This follows, and is believed to be related to, the hack on a number of servers in the Kernel.org infrastructure back in August. This site was also strategically taken offline “in the interest of extreme caution and security best practices” according to a note left on all the affected websites by the Linux Foundation.
The Hacker News believes that the Phalanx rootkit was used to gain root access to Kernel.org systems. The Linux Foundation says that “while we currently believe that the source code repositories were unaffected, we are in the process of verifying this and taking steps to enhance security across the kernel.org infrastructure”. They also advise users to take precautions as with any intrusion and “should consider the passwords and SSH keys that you have used on these sites compromised.”
The team at Linux is working hard to get all the sites back online but their approach is understandably cautious. In FAQ’s added to the holding page note the Foundation says that “services will begin coming back online in the coming days.”

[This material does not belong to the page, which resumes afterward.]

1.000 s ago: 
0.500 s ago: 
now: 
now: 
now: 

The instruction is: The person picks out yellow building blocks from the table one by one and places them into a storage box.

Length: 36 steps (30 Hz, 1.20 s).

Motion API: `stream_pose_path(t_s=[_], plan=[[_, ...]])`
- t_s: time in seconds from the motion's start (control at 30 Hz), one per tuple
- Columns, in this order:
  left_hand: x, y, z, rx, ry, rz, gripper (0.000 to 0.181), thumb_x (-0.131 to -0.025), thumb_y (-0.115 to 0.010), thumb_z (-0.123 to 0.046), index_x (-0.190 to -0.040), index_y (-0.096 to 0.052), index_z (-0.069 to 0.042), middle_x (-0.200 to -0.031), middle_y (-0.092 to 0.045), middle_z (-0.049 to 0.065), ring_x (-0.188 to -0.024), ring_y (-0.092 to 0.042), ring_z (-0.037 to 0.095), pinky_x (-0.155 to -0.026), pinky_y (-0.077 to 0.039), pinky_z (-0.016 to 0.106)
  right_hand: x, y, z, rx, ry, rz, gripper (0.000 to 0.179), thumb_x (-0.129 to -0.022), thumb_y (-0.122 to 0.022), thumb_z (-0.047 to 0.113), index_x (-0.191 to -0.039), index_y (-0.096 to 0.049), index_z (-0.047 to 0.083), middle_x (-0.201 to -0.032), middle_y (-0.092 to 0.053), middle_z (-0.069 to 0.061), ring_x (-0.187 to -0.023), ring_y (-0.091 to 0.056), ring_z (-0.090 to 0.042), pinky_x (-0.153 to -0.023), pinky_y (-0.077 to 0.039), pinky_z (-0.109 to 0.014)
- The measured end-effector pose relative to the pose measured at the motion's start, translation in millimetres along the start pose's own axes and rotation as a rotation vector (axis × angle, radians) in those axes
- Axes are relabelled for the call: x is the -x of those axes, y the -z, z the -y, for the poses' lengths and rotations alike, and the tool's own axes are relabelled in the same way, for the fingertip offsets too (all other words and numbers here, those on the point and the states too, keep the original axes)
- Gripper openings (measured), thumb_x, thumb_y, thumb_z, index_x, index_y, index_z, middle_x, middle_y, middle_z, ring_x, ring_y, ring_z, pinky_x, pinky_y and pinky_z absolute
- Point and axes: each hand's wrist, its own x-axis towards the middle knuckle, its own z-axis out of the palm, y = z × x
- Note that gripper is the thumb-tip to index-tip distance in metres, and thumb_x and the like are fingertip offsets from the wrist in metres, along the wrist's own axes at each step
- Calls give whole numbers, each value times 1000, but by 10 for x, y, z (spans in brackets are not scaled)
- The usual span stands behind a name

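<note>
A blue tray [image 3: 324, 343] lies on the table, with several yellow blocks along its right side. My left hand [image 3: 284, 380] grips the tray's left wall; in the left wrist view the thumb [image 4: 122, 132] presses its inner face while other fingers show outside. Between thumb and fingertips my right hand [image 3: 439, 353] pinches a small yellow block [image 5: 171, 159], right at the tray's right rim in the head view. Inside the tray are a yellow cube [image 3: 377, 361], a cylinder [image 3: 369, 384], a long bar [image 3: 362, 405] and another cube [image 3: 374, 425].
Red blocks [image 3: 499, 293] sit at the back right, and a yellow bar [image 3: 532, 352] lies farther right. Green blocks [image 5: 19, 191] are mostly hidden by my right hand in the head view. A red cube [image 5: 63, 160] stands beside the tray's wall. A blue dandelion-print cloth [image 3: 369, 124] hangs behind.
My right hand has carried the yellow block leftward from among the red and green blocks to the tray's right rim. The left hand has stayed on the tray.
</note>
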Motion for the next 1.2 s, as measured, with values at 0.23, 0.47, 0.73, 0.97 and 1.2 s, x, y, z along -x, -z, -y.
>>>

It seems that Linux has learnt a lot from Sony’s mishandling of their hack – delays in releasing information and then the revelation that passwords were stored in plaintext. The FAQ’s specifically answer this latter point reassuring users that they did not store passwords in plaintext. However, they also warn that this does not mean the passwords cannot be cracked using a “brute force attack” and echo earlier comments that if those passwords are used by its users elsewhere they should be changed
While investigations are still ongoing, the Linux Foundation is currently not revealing any information on what they have found out about the source of the attack.
Linux will by no means be the last high profile company to suffer a security breach, though the way they have handled it sets a great benchmark.